Regarding Your UMAP Integration Questions

Regarding your UMAP integration questions, mLLMCelltype can help you perform deeper analysis after annotation:

You can use DimPlot(pbmc, group.by = "mLLM_cell_type", split.by = "condition") to view cell type distributions across different conditions.
Use table(pbmc$mLLM_cell_type, pbmc$sample) or table(pbmc$mLLM_cell_type, pbmc$condition) to quantify the number of each cell type across different samples or conditions.
mLLMCelltype's uncertainty quantification features can help you identify cell populations that might differ between batches or conditions.

Resources

I hope this tool helps solve your single-cell annotation challenges!

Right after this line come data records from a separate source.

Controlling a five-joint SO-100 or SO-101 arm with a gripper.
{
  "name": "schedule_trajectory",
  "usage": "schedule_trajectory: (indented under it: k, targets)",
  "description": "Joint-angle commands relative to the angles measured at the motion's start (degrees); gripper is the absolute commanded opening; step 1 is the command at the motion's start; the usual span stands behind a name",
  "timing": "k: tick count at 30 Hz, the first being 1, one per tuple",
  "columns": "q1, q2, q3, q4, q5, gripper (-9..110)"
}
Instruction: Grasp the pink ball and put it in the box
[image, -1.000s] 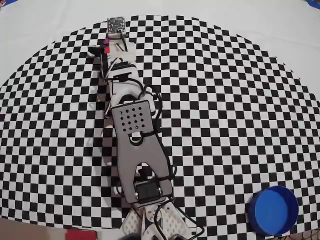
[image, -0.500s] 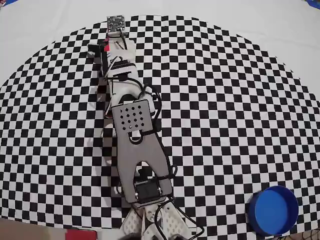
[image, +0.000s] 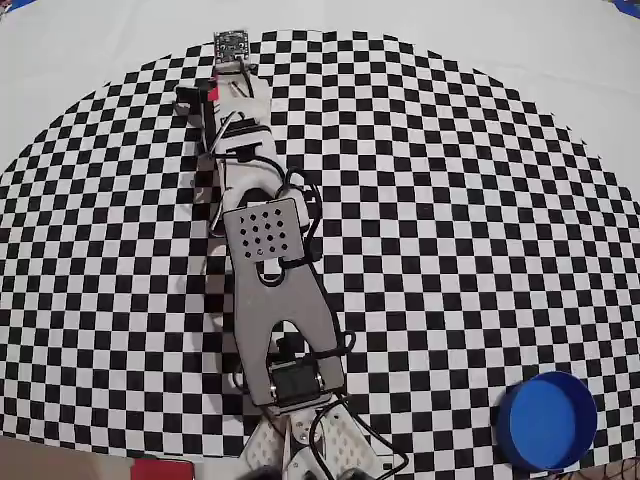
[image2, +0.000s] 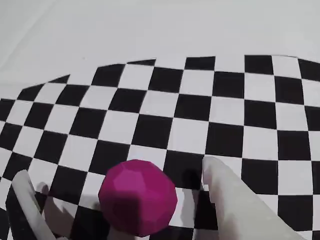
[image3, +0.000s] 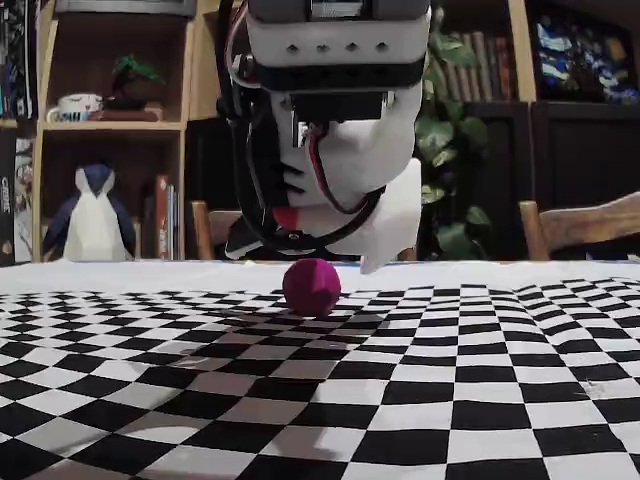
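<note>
Checkered cloth (image2: 225, 105); pink ball (image2: 138, 196) likely light, hard, slick; gripper (image2: 120, 200) open, empty, straddling; you pinch mid-ball.

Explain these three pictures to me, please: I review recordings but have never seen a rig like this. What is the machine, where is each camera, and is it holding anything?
The machine is a small robot arm on a table covered with a checkered cloth. At its far end is a gripper with two fingers.

The overhead view looks straight down: the arm stretches from its base at the bottom edge toward the top of the cloth. A round blue box sits at the lower right, far from the gripper.

The wrist view comes from a camera riding on the arm. It shows the pink ball on the cloth between the two white fingers, one on each side, with gaps visible.

The fixed view sits low at table level, facing the arm, and shows the ball resting on the cloth beneath the gripper.

Nothing is held yet: the gripper is open around the ball.
</note>
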Motion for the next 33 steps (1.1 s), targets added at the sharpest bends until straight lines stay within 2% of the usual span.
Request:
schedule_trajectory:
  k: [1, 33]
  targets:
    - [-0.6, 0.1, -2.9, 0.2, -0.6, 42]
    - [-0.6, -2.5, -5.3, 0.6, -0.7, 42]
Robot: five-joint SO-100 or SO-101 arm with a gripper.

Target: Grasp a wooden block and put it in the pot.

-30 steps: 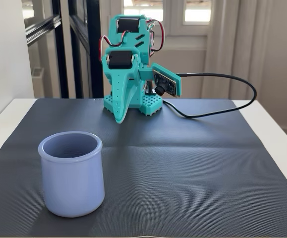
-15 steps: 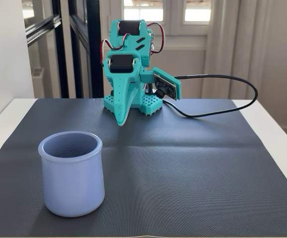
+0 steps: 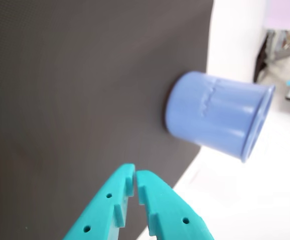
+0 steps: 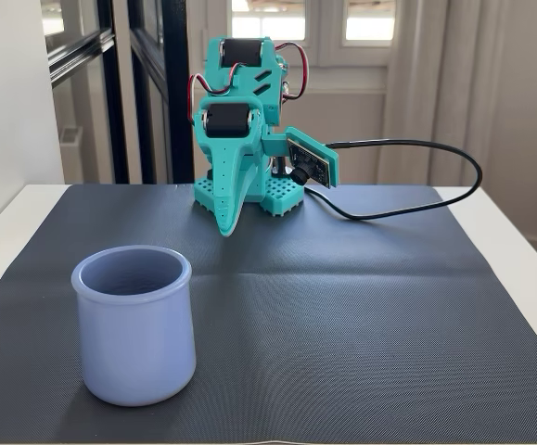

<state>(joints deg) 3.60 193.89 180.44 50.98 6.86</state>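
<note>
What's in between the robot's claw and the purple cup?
Nothing but bare dark mat in the fixed view, between gripper and pot.

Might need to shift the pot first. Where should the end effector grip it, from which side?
Judging by shape: the pot stands upright, handle-free, mouth open. Come from above and pinch the thick rim, one finger inside, one outside; the body looks too wide to span.

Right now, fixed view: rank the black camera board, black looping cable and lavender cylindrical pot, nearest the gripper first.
1. Camera board, just right of the gripper.
2. Cable, farther right.
3. Pot, front left.
</note>
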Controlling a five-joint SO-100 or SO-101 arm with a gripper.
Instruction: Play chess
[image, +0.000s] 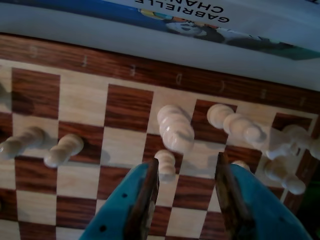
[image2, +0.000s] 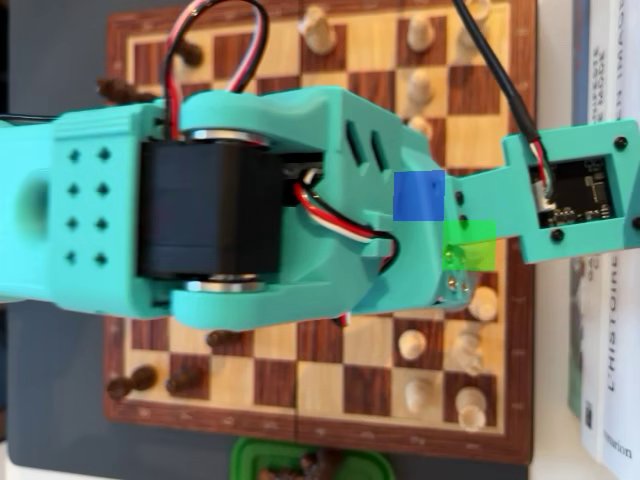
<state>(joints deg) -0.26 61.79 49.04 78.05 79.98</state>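
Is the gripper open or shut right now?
Open. In the wrist view the gripper has its two teal fingers apart, with bare chessboard visible between them; a white pawn stands at the left finger's tip, not clamped.

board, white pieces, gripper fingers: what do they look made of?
Chessboard: wood, visible grain, slight sheen. White pieces: likely pale varnished wood, glossy highlights; could be plastic. Gripper: matte teal plastic, probably 3D-printed; inner faces carry a brownish lining, material unclear.

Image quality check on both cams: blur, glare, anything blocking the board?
Wrist view: soft throughout, white pieces blown out with glare, open gripper blurred at the bottom edge. Overhead view: sharper, but the arm hides most of the chessboard; books overexposed at right.
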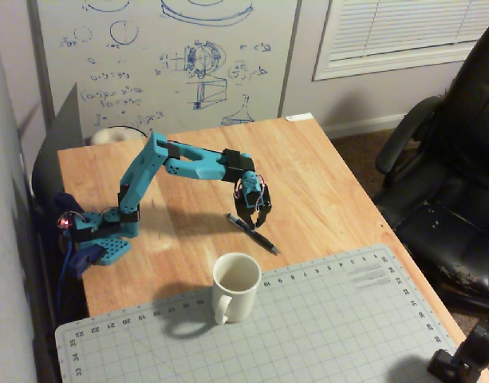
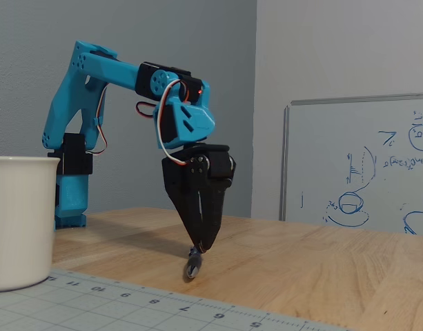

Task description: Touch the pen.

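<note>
I have the gripper (image 2: 201, 247) pointed straight down with its jaws drawn nearly together, holding nothing, so the tip lands on the pen (image 1: 253, 234), which lies flat on the wooden table (image 1: 340, 183) just behind the mug (image 1: 234, 286). I count one pen, one mug and one cutting mat (image 1: 332, 327).

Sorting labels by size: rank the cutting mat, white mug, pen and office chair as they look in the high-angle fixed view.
Largest to smallest, as seen:
1. cutting mat
2. office chair, cropped by the frame edge, so its place against the mat is unsure
3. white mug
4. pen, partly under the pincer
</note>
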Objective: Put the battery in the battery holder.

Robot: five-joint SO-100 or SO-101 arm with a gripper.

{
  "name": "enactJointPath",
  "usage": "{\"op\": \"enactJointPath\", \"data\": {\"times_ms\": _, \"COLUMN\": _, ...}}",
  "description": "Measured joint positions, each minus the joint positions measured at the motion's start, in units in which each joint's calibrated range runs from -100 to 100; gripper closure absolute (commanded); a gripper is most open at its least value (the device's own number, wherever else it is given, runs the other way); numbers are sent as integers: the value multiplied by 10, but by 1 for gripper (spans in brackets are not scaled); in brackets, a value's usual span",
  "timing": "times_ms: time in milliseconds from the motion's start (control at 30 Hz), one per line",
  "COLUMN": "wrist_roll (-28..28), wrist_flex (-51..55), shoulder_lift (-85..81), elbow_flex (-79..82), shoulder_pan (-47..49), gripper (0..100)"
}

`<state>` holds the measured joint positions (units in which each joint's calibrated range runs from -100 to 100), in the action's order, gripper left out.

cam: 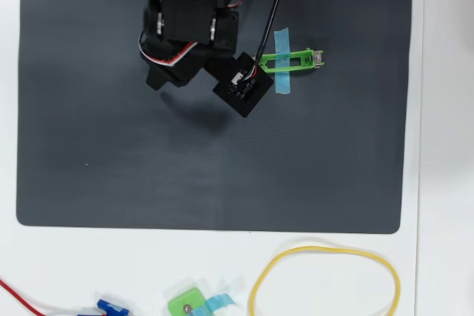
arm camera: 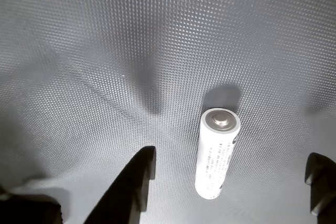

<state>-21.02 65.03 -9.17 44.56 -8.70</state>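
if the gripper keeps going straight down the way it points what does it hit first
Probably the battery: in the wrist view it stands on the mat between the open gripper fingers, nearer the left one. Depth is unclear.

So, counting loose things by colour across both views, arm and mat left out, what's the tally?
Green: 2, battery holder and smaller squarish green piece
Silver-white: 1, battery
Yellow: 1, cable loop
Red: 1, wire
Blue: 1, small part
Total: 6
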Motion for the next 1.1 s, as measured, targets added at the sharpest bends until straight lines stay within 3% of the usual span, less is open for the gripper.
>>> {"op": "enactJointPath", "data": {"times_ms": 1100, "wrist_roll": 0, "wrist_flex": 3, "shoulder_lift": 82, "elbow_flex": -44, "shoulder_pan": -21, "gripper": 67}}
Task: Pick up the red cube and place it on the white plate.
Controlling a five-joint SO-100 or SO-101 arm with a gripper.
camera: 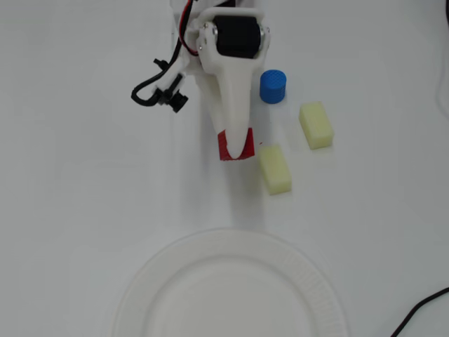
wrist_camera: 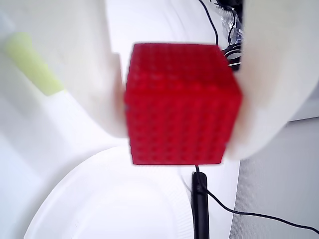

score 0 · Answer 3 · 2025-04-28

In single-cell RNA-seq, after clustering, when you perform DEG analysis within a cluster, you typically compare the cells in that cluster against all other cells (or sometimes against specific clusters). Yes, the DEG you obtain is based on multiple cell comparisons, for example, comparing hundreds of cells in Cluster 1 to all cells not in Cluster 1.

The statistical tests are adapted for single-cell data, accounting for variability across cells and often using models such as Wilcoxon rank-sum tests, negative binomial models, or other single-cell-specific methods (like those in Seurat or Scanpy).